## Brief
In the listing below, print exactly the lines between the line holding "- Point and" and the line holding "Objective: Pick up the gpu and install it", inclusive, and no more.

## Data block
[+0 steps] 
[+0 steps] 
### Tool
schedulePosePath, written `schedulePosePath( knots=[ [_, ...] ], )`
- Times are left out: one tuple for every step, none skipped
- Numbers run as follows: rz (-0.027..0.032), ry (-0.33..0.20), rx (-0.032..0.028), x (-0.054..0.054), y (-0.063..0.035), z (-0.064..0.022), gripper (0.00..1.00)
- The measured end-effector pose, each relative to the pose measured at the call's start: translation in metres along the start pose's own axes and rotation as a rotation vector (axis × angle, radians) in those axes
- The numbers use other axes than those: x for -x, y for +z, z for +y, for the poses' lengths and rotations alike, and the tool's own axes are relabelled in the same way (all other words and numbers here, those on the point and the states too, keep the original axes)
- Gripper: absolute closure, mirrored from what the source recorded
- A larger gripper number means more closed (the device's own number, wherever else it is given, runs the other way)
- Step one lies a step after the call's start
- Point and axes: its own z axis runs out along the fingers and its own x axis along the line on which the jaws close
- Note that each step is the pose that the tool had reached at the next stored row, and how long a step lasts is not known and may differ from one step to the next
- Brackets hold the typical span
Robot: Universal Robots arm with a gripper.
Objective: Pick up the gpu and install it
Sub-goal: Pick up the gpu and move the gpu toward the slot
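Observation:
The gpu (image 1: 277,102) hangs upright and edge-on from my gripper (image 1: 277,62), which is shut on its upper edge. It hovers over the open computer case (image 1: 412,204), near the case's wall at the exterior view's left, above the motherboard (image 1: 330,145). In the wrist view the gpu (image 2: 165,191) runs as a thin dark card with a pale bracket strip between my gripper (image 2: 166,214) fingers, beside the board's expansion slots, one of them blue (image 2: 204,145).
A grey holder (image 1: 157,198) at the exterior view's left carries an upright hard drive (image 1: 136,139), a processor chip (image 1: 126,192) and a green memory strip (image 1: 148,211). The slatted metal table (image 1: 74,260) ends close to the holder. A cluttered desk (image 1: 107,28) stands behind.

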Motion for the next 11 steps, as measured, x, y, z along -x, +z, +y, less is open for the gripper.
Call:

## Response below
- Point and axes: its own z axis runs out along the fingers and its own x axis along the line on which the jaws close
- Note that each step is the pose that the tool had reached at the next stored row, and how long a step lasts is not known and may differ from one step to the next
- Brackets hold the typical span
Robot: Universal Robots arm with a gripper.
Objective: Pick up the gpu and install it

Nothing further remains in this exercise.